New research has revealed that fundamental aspects of learning — a hallmark of intelligence in organisms — can be replicated in a quantum material and controlled electrically.
By doing this, the research may set the scene for smart materials that could provide the foundation for future computers that take their inspiration from the brain and for robotic systems that depend on learning.
One of the most impressive talents of animal life and the key to the survival of many species is the ability to learn, especially in response to negative stimuli.
Two important elements of learning are habituation — a reduced response to repetitive stimuli — and sensitization which is an increase in response to a harmful stimulus that leads to avoidance.
For example, sensitization represents the element of learning that prevents a child from say touching a hot surface again even after only experiencing the negative results of such a stimulus once. While habituation can explain why are cautious when we dip our toes in a warm bath but don’t immediately jerk away.
Learning in electronic devices
Scientists, including Department of Electrical Engineering at IIT Mumbai researcher Sandip Mondal, set about discovering if these elements of learning could be emulated electronically. “Learning is a characteristic of organisms through their lifespan and is intimately connected to intelligence,” said Mondal. “We wanted to examine if it is possible to demonstrate learning behaviour in a solid-state device that is entirely controlled by electrical stimulus.”
In a paper published in the journal Advanced Intelligent Systems, the crew demonstrated that it is possible to discover learning characteristics in carefully prepared devices at room temperature.
“These results are relevant to building brain-inspired computers in the future,” added Mondal. “Learning can be emulated by monitoring the electrical resistance of the device when successive electrical voltage pulses are applied to it. The continuous change in resistance follows certain trends, such as slow decrease or sudden increase that can be attributed to learning.”
Teaching a device to forget
The major challenge of creating a device that can respond to stimuli is devising it in such a way that it can respond to electrical stimulus and then ‘forget’ that response once that stimulus ends.
To tackle this the team turned to a material called nickel oxide (NiO), which has been identified as a promising quantum material because of its unique electrical, magnetic and optical properties. They then identified an arrangement of sandwiched layers of NiO that could rapidly change its resistance in response to pulses of electrical charge.

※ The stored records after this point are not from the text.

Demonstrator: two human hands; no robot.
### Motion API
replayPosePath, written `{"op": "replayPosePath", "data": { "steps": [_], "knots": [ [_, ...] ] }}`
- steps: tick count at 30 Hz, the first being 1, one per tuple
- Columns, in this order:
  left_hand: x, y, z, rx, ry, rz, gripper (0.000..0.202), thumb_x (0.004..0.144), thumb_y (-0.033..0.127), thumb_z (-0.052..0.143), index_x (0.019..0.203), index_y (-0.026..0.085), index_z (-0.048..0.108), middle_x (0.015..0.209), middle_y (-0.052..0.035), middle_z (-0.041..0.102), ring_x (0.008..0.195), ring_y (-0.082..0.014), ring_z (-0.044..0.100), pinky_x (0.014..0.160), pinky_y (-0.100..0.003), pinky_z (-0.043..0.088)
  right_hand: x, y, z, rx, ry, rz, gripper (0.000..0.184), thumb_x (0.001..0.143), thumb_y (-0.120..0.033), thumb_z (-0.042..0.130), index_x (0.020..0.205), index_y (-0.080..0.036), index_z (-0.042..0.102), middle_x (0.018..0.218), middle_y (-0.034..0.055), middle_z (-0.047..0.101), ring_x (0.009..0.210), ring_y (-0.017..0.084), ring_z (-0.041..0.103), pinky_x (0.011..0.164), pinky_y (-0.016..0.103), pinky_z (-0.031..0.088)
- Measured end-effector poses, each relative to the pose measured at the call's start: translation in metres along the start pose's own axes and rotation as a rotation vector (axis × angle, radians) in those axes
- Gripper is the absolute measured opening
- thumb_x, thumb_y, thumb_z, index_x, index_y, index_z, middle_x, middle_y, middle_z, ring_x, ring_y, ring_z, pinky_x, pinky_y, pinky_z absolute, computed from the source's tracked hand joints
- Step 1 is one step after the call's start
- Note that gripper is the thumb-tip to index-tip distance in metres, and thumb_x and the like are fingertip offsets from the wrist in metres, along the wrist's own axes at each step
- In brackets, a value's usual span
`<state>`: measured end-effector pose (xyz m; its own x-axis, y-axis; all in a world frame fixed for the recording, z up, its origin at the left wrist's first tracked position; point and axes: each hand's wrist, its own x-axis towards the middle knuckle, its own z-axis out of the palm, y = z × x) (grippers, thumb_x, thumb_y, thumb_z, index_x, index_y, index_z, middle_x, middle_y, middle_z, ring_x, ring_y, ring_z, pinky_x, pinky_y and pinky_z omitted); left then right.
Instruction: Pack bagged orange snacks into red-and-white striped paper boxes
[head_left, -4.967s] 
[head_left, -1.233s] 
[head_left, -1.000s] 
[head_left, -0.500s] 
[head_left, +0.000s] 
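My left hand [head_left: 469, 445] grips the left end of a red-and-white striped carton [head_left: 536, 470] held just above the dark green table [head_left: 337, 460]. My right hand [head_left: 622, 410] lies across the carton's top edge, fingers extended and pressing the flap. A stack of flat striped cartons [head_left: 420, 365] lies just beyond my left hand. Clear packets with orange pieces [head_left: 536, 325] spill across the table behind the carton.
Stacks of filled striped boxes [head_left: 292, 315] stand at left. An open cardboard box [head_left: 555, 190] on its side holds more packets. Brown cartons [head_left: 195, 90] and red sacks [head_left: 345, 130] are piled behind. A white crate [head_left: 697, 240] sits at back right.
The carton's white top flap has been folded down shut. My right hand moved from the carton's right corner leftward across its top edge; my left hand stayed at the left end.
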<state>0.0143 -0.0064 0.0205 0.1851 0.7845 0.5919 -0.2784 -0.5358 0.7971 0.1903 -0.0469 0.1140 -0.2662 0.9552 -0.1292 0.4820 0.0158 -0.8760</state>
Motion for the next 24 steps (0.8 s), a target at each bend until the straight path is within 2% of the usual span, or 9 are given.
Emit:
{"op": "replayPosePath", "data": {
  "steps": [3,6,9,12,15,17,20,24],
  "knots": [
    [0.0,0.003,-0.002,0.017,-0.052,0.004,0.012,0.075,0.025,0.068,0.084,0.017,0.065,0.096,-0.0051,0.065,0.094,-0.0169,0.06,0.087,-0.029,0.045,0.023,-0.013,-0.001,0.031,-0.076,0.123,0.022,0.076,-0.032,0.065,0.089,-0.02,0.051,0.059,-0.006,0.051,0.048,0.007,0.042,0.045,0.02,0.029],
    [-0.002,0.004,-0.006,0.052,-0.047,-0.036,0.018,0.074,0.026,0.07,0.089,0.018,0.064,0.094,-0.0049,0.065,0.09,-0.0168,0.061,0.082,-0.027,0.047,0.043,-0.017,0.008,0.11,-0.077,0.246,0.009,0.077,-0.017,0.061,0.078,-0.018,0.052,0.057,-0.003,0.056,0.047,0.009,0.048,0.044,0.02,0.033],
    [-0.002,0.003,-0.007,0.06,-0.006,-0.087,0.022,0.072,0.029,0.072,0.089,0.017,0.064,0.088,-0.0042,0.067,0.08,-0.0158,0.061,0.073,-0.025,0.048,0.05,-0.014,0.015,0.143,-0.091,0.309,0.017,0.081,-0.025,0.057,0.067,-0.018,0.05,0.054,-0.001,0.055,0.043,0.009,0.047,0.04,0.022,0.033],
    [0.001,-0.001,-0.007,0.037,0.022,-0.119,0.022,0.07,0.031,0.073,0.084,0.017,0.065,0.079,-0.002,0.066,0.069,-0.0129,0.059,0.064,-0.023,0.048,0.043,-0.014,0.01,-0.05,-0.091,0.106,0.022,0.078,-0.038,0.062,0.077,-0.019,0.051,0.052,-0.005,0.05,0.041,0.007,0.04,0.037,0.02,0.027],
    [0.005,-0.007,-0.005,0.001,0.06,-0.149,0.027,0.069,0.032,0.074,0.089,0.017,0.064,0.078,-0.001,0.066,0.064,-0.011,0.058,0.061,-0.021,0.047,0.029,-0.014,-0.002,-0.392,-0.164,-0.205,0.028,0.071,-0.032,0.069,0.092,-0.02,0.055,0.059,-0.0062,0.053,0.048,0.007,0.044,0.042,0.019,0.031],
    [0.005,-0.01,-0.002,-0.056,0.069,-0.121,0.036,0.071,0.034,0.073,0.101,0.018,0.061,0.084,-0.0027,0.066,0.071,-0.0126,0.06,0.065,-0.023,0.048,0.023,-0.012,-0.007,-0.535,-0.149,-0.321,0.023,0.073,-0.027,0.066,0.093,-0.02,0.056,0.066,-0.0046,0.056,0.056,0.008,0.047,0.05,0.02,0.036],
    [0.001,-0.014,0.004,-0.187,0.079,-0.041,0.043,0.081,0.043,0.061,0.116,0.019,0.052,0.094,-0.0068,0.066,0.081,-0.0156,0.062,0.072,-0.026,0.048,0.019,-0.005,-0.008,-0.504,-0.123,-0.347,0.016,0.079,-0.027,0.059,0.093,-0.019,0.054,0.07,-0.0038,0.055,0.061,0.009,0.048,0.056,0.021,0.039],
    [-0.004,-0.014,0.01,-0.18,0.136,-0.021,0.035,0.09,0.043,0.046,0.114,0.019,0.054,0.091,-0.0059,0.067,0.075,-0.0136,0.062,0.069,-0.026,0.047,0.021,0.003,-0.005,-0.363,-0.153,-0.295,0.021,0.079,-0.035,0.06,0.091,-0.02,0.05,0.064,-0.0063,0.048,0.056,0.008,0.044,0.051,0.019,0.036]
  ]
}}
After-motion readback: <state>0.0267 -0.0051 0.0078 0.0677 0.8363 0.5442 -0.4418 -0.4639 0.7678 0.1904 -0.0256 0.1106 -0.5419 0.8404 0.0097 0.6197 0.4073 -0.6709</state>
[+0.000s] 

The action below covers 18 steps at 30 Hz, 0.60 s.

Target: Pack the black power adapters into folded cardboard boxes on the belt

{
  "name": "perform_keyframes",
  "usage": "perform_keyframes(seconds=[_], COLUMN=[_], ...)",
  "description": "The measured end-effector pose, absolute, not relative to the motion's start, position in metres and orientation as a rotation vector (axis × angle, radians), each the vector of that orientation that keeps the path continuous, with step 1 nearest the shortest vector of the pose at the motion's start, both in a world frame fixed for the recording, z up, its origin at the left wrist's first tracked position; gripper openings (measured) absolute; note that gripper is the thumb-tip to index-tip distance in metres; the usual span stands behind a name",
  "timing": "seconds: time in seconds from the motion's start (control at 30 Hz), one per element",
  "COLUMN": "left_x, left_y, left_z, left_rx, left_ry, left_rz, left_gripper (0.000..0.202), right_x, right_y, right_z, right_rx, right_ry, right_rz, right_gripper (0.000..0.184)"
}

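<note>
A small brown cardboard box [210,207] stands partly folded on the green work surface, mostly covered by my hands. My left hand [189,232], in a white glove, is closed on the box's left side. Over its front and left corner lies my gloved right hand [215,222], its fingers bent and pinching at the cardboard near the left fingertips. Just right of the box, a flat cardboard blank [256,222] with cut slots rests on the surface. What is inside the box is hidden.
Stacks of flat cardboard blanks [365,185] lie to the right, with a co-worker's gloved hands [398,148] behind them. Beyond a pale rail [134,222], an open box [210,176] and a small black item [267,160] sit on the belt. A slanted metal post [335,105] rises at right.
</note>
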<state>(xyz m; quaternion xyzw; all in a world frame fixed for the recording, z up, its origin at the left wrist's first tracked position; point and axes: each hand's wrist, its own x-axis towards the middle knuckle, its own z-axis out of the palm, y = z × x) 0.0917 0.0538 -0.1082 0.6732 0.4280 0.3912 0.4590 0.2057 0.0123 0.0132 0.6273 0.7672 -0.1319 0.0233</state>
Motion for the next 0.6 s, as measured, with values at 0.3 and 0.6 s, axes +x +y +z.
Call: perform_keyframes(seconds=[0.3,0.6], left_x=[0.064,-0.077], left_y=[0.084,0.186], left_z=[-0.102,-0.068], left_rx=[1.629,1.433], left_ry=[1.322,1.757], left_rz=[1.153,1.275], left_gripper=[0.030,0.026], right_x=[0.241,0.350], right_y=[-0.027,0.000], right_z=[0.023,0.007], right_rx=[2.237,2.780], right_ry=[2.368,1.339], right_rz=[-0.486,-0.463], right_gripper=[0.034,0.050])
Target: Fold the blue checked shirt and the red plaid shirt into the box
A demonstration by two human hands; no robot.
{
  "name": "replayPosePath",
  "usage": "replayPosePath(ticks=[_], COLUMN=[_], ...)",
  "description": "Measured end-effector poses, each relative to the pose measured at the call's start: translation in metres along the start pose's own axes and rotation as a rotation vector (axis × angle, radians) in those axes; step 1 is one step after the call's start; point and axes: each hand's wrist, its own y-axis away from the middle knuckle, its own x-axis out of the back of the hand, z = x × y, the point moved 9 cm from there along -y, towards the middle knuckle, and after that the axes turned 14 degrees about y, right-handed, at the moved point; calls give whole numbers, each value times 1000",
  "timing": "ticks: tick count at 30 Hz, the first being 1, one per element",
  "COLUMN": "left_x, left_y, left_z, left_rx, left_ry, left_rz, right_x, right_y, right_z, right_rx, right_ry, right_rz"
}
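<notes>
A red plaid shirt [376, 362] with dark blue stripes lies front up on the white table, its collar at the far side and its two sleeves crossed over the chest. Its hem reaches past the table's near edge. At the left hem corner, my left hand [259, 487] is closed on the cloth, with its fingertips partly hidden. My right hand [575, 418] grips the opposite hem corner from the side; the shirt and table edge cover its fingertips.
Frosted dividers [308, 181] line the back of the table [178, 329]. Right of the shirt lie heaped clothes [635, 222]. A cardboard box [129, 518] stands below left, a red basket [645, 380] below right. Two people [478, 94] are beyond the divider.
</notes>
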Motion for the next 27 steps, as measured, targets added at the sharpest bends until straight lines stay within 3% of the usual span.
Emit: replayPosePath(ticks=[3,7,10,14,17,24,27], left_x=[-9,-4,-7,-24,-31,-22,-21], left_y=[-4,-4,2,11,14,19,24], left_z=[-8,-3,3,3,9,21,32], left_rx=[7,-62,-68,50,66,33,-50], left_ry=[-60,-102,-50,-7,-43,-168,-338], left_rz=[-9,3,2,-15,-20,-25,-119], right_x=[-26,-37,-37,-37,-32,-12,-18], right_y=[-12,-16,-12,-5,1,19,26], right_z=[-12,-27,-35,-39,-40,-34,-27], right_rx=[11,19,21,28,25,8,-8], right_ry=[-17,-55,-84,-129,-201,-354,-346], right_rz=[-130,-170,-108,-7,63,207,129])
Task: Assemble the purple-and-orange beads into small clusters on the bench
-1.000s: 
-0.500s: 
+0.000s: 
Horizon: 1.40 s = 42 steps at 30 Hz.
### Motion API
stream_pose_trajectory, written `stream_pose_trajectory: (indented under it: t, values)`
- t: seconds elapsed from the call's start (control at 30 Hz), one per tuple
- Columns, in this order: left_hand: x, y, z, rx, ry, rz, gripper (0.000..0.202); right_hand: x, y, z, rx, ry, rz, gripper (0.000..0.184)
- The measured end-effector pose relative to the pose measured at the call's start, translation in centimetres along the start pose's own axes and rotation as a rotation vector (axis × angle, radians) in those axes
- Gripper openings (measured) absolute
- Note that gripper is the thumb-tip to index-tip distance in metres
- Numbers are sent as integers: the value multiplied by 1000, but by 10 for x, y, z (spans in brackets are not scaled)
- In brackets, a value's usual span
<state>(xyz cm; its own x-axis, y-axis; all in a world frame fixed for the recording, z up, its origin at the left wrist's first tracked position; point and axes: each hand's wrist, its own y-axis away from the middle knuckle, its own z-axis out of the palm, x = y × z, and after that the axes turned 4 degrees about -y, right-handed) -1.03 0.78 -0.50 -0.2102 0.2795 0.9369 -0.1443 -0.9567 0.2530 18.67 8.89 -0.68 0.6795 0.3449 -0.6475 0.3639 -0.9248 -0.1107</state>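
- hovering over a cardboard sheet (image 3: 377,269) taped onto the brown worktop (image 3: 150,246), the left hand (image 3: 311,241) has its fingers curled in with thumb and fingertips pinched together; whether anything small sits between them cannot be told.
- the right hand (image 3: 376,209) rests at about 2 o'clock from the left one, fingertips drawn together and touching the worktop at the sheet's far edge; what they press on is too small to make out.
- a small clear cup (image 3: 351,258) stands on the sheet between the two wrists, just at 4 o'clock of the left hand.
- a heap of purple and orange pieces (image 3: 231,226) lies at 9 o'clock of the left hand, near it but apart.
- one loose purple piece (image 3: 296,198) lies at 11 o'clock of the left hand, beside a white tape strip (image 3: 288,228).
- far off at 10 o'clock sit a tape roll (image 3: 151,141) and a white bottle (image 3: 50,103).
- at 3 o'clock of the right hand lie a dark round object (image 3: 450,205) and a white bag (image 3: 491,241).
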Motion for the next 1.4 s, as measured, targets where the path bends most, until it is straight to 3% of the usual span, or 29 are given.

This resistance eventually returns to its original value when the pulses stop, but something interesting happens if the pulses resume before the material has fully ‘reset.’
Mondal and his colleagues found that in this circumstance the material reacts to subsequent pulses of electricity by reducing its resistance reaction in response. This mimics the habituation element of learning found in animals. The response can be controlled — increased or decreased — by adjusting the voltage of the charge.
Learning was further demonstrated in the material by the subtle migration of oxygen defects and in the physics discovered in the device under the influence of electrical fields.
These processes happened at room temperatures and via the use of controllable electric fields alone demonstrating the potential for adaptability in more general circumstances meaning in could be employed in devices that don’t have to be operated in extremely cold temperatures, for example.
“We were pleasantly surprised that we could demonstrate both habituation and sensitization in the same material,” said Mondal.
The researcher concluded by explaining the difference between studying learning in animals and learning in devices. “While organisms might show complex behaviour due to several factors, in materials and devices it is possible to isolate the elementary mechanisms leading to learning,” said Mondal. “So they present simpler model systems for us to investigate.”
Reference: Sandip Mondal, et al, All-electric non-associative learning in nickel oxide, Advanced Intelligent Systems (2022). DOI: 10.1002/aisy.202200069
Feature image: The final weight patterns after training with over the 60,000 training images. The network achieves an accuracy of 84.8% over the test set of 10,000 images.